Genova

Landscapes moving through space and time

“Of a city you don't enjoy the seven wonders, but the answer it gives to your question.”

— Italo Calvino

This is a preview of an ongoing project on the town of Genova, in Italy.

In 2022 I was invited by Mossa for an art residency within the project VARIANTE MINIMA.

“VARIANTE MINIMA is a public art project conceived to involve the citizens of the historic center of Genoa, crossing the memory of those who live there.

VARIANTE MINIMA comes to life to investigate and artistically reinterpret the feelings and dynamics peculiar to the migration process, focusing on the stories, objects, texts and memories of those who left, those who stayed and those who arrived in the city of Genoa, in the time span between the late 19th century and today.

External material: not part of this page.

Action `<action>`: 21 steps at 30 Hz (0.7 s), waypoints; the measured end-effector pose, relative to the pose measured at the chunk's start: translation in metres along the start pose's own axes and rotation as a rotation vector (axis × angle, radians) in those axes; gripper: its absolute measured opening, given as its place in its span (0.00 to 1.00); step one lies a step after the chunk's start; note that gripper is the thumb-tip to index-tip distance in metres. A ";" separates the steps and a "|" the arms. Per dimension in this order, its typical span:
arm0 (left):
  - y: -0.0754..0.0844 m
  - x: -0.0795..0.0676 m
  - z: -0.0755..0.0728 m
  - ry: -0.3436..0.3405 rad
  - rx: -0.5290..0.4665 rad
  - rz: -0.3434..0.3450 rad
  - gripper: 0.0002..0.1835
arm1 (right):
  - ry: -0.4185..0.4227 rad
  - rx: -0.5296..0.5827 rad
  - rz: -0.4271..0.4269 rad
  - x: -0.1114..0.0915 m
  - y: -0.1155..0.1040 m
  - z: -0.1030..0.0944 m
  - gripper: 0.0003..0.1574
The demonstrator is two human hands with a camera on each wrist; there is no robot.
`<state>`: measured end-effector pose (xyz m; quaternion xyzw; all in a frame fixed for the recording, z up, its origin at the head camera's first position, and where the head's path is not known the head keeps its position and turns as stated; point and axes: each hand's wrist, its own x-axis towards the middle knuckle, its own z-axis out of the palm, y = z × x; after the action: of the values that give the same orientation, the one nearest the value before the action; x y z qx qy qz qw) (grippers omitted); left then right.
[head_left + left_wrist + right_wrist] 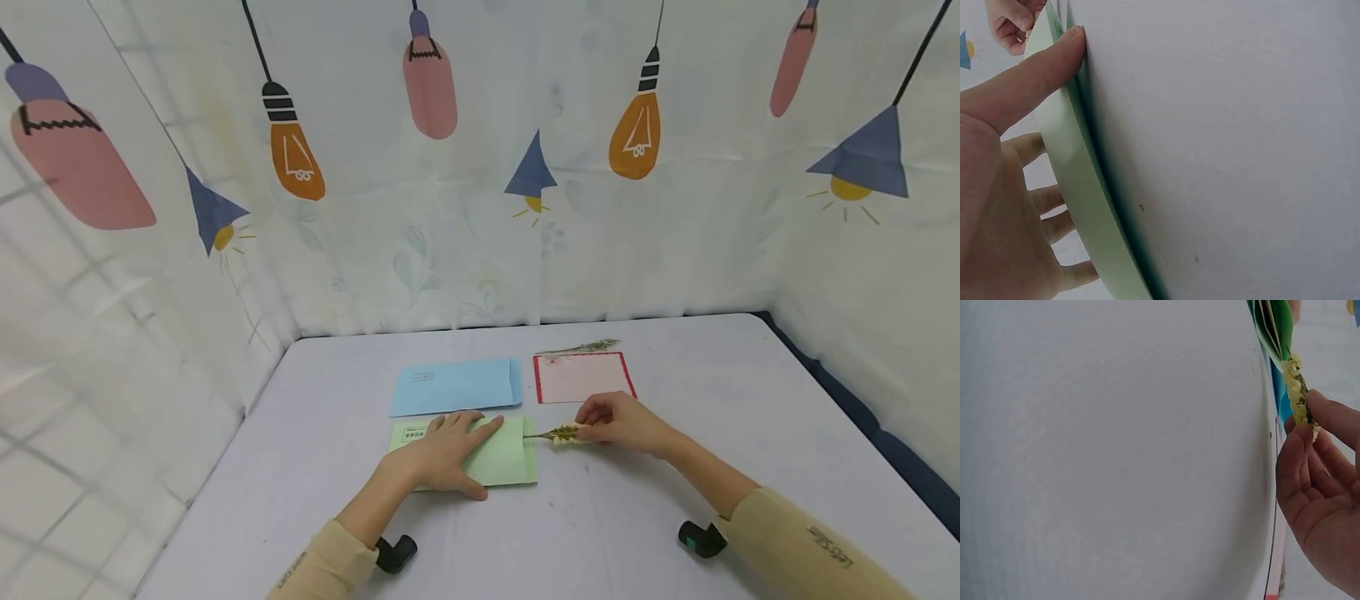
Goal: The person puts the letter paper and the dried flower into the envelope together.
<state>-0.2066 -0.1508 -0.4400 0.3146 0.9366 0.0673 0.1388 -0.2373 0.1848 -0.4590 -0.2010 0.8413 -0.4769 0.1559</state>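
A light green envelope (501, 458) lies on the white table, its right-hand mouth gaping in the right wrist view. My left hand (447, 457) spans it from above, with the thumb at the near edge and the spread fingertips at the far edge, gripping it across its width. Between thumb and fingertips, my right hand (617, 423) pinches a small sprig of pale yellow dried flowers (1295, 394). The sprig's thin stem (538, 435) points left and reaches into the envelope's mouth. Part of the flower head is hidden by the right fingers.
A blue envelope (453, 387) lies just behind the green one. To its right is a pink card with a red border (577, 375), with a thin dried green sprig (596, 346) along its far edge. A patterned white curtain (480, 250) hangs behind the table.
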 end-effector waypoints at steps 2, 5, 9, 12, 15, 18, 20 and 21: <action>0.000 0.000 0.000 0.000 -0.001 0.000 0.56 | -0.002 0.007 0.007 0.001 -0.002 0.003 0.15; 0.000 -0.001 0.000 0.000 -0.001 0.001 0.55 | -0.008 0.015 0.003 0.002 -0.005 0.006 0.15; 0.000 -0.001 0.000 0.003 -0.007 0.003 0.55 | -0.023 0.031 -0.016 0.003 -0.008 0.011 0.16; -0.001 -0.001 0.000 0.003 -0.018 0.003 0.55 | -0.040 0.039 -0.022 0.005 -0.009 0.014 0.15; -0.001 -0.001 0.000 0.001 -0.030 0.003 0.55 | -0.046 0.031 -0.028 0.006 -0.011 0.017 0.13; -0.001 -0.001 0.000 0.001 -0.029 0.004 0.55 | -0.047 0.015 -0.038 0.008 -0.012 0.021 0.12; -0.002 -0.001 0.000 0.001 -0.021 0.007 0.55 | -0.048 0.006 -0.046 0.010 -0.012 0.023 0.13; -0.002 0.000 0.000 0.002 -0.014 0.008 0.55 | -0.050 0.005 -0.048 0.011 -0.012 0.024 0.13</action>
<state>-0.2071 -0.1523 -0.4404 0.3173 0.9350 0.0745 0.1398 -0.2335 0.1562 -0.4612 -0.2324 0.8311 -0.4773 0.1659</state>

The close relationship with the public is realized through the direct relationship of the artists with those who inhabit the city in order to realize a production in the field of contemporary expressive languages (visual arts, performing arts, design, audiovisual, photography, music, writing, digital, graphics...) developing research, processes and realizations open to experimentation, even in a transdisciplinary dimension.”

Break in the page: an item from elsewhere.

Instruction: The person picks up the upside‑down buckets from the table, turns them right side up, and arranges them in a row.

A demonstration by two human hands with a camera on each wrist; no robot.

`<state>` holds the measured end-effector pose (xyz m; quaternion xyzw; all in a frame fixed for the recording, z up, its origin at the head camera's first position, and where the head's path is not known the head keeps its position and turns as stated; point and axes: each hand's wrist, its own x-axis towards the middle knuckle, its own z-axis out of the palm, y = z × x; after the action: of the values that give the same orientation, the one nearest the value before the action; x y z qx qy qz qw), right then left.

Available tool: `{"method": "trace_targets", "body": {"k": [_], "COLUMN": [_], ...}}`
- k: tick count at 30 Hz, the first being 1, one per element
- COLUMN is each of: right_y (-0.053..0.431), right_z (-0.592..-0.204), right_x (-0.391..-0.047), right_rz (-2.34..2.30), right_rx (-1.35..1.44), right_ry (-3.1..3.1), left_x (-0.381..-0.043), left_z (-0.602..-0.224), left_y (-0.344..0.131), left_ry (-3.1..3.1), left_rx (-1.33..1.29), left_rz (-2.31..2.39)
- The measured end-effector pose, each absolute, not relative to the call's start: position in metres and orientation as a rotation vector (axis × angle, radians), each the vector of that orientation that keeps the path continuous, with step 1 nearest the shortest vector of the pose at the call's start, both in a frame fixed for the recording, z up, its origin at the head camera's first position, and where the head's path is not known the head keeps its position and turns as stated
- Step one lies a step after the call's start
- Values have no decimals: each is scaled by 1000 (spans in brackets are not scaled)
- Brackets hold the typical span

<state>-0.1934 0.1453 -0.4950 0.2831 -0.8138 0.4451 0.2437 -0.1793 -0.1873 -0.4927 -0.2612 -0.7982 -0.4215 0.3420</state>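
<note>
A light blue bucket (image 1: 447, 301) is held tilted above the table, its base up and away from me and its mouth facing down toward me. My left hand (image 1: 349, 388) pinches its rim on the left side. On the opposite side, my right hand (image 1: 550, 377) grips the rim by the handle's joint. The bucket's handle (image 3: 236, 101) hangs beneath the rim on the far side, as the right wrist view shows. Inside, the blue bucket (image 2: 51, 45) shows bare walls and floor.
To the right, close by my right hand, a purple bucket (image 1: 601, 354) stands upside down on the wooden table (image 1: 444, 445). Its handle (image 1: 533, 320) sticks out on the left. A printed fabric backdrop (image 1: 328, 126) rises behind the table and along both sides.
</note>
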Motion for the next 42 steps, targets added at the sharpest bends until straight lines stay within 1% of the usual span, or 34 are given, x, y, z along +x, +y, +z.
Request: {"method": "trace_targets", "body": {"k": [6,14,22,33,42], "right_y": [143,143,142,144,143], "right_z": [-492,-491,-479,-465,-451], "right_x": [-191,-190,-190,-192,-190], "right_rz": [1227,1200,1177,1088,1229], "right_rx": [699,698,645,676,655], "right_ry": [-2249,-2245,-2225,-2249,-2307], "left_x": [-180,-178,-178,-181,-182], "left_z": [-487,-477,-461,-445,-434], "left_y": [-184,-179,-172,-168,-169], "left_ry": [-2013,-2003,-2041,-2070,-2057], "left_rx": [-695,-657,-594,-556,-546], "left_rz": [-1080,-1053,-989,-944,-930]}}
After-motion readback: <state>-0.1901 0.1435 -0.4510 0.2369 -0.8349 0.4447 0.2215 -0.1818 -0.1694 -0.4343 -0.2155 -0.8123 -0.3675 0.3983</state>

Starting with those concepts, migrations and memory, I decided to vote myself to a landscape project in several chapters.

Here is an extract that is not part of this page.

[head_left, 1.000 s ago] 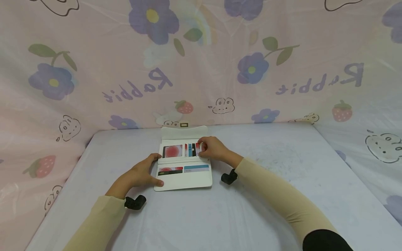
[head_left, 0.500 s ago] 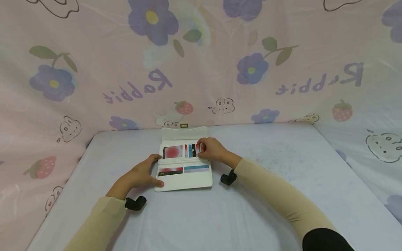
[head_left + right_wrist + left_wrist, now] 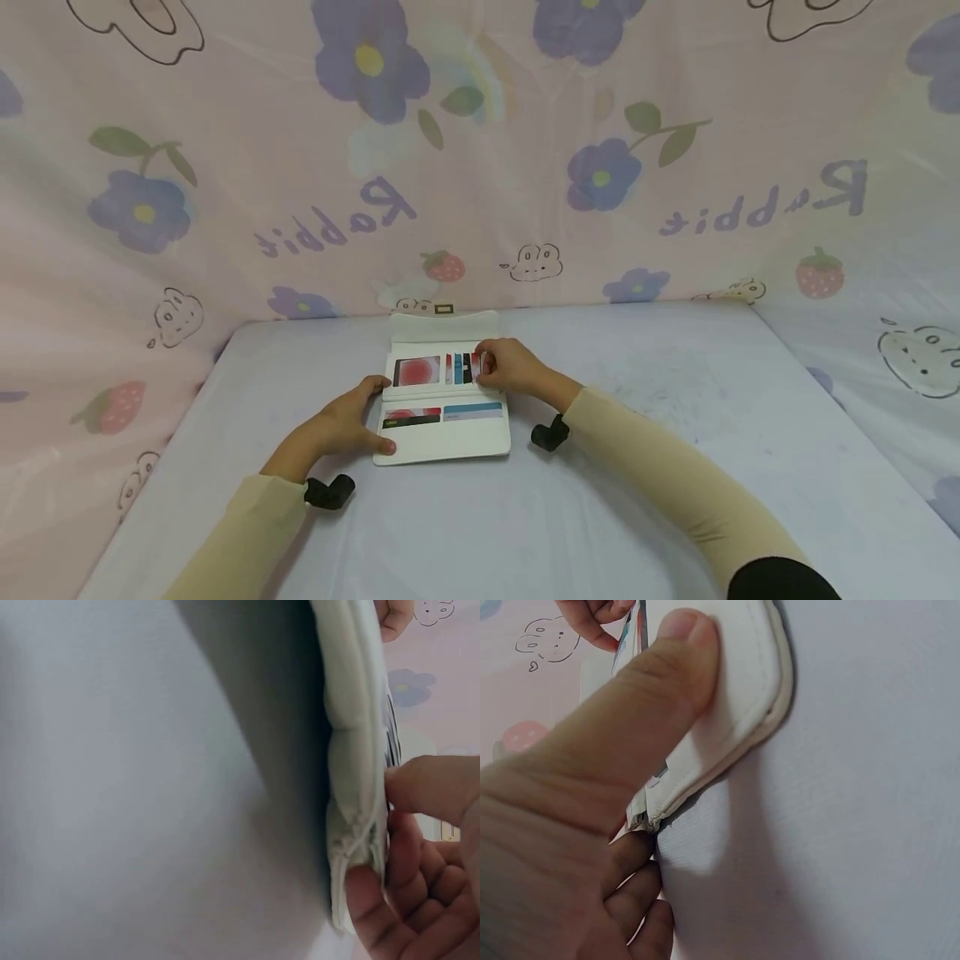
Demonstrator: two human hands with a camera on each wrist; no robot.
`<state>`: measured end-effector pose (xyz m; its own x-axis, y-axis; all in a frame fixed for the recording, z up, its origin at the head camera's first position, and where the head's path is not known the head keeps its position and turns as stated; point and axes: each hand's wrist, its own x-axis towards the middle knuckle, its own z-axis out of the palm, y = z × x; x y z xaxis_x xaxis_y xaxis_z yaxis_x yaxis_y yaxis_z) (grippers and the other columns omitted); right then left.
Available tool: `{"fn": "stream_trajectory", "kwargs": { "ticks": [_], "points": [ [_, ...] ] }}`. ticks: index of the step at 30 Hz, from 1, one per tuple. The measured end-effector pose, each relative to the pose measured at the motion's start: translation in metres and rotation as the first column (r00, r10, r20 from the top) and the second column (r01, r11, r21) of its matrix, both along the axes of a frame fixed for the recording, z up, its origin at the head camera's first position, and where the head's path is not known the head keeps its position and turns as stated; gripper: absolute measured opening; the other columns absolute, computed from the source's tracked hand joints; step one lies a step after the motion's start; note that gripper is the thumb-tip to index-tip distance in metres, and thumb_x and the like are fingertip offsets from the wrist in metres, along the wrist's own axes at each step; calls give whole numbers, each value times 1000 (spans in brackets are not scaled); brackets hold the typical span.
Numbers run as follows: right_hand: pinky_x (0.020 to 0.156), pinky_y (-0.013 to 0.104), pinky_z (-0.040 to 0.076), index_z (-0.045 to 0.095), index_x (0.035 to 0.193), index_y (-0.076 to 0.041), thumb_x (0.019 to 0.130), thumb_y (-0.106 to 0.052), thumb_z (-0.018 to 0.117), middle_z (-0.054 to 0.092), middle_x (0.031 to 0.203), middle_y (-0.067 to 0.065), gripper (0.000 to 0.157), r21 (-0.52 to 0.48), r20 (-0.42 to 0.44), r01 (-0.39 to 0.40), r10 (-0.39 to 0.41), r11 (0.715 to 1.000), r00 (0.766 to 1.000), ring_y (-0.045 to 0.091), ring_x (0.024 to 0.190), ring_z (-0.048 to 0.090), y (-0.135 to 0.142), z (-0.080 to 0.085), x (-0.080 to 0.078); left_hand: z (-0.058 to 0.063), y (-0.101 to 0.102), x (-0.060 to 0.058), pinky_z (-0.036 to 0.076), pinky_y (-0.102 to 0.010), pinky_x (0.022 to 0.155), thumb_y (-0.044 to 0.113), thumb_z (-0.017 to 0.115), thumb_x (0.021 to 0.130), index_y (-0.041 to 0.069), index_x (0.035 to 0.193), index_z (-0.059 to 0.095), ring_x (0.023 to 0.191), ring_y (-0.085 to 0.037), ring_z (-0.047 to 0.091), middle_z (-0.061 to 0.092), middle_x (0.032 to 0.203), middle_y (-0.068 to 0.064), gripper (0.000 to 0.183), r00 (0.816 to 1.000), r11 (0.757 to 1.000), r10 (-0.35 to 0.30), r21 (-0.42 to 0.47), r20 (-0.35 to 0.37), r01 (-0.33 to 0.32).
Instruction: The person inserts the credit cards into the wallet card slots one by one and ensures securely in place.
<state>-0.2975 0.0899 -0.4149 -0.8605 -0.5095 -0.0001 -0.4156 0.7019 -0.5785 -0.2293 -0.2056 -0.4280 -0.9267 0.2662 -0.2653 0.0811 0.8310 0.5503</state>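
Observation:
A white wallet lies unfolded on the table, its flap turned to the back. Several cards sit in its slots: a pink-red picture card, a row of narrow card edges beside it, and a blue card on the front panel. My left hand holds the wallet's left side, thumb on the front panel, fingers at the edge. With thumb and fingertips, my right hand pinches the rightmost red-and-white card at the wallet's right edge. The fingers partly hide this card; one fingertip touches the wallet's side.
The white table spreads around the wallet on all sides. A pink curtain printed with flowers and rabbits hangs behind the table and at its sides. Black wrist cameras sit near both cuffs, the right one close to the tabletop.
The head view has tilted up slightly, so everything appears a little lower. Both hands keep nearly the same place on the wallet, and the cards look the same.

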Motion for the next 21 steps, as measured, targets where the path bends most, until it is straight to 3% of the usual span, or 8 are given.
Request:
{"fn": "stream_trajectory", "kwargs": {
  "ticks": [7, 12, 17, 21],
  "points": [
    [58, 18, 43, 58, 120, 4, 83, -10, 73, 60, 75, 1, 42, 1, 15, -16, 16, 1000, 1000, 8, 65, 51, 0, -1, -2, -3, -1, -2, 28, -60, 112, 48, 89, 59, 14, 147, 27, 143, -37, 29, 34, 154, -14, 113, 1000, 1000, -3, -8, -7, 2],
    [72, 26, 51, 53, 130, -3, 84, -16, 72, 63, 94, 6, 51, 3, 5, 9, -9, 1000, 1000, 16, 81, 57, 7, 9, 1, -1, -6, -3, 28, -59, 113, 47, 89, 60, 13, 146, 27, 143, -36, 29, 34, 153, -15, 112, 1000, 1000, -16, 11, -18, 16],
    [92, 43, 50, 54, 132, -9, 85, -33, 68, 60, 121, 10, 55, 101, -166, 83, -66, 991, 984, 26, 110, 57, 40, 28, 11, 4, -9, -4, 31, -58, 112, 55, 86, 61, 11, 144, 32, 141, -37, 33, 36, 151, -16, 108, 993, 998, -63, 3, -98, 63],
    [100, 52, 45, 53, 134, -9, 83, -44, 67, 55, 132, 13, 63, 196, -340, 161, -87, 967, 937, 33, 122, 51, 79, 50, 22, 22, -10, -5, 34, -61, 108, 62, 79, 67, 13, 143, 35, 141, -38, 33, 34, 153, -15, 100, 968, 999, -34, -36, -250, 26]
  ]
}}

Not all of them have worked out so far.

I’m currently working on two chapters.

  • THE MIGRANT PLANTS: landscapes that are organized around plants that have come from outside of Europe in many ways. Some of them have been here for hundreds of years. This is a way to address the theme of migration without showing people. I found out this could also be a way to travel in space through the plant itself: You are looking at this city on the Mediterranean sea and suddenly an element of its landscape is forcing you to travel to Argentina, to Canada, to Japan. Is everything connected? Are we a clash of different cultures, different materials, different seeds? Which are the stories that have shaped our background and our landscape?

  • TRAVEL THROUGH TIME: landscapes of architectural elements (infrastructures or building complexes) that witness the transformations of the city through the centuries in relation to migratory fluxes.
    Many photographers have an architectural background. I do not. And I will try to not build any “architect” awareness. I’m trying to look at landscape with a different approach and a different point of view. This may well be the only contribution I can give to the field.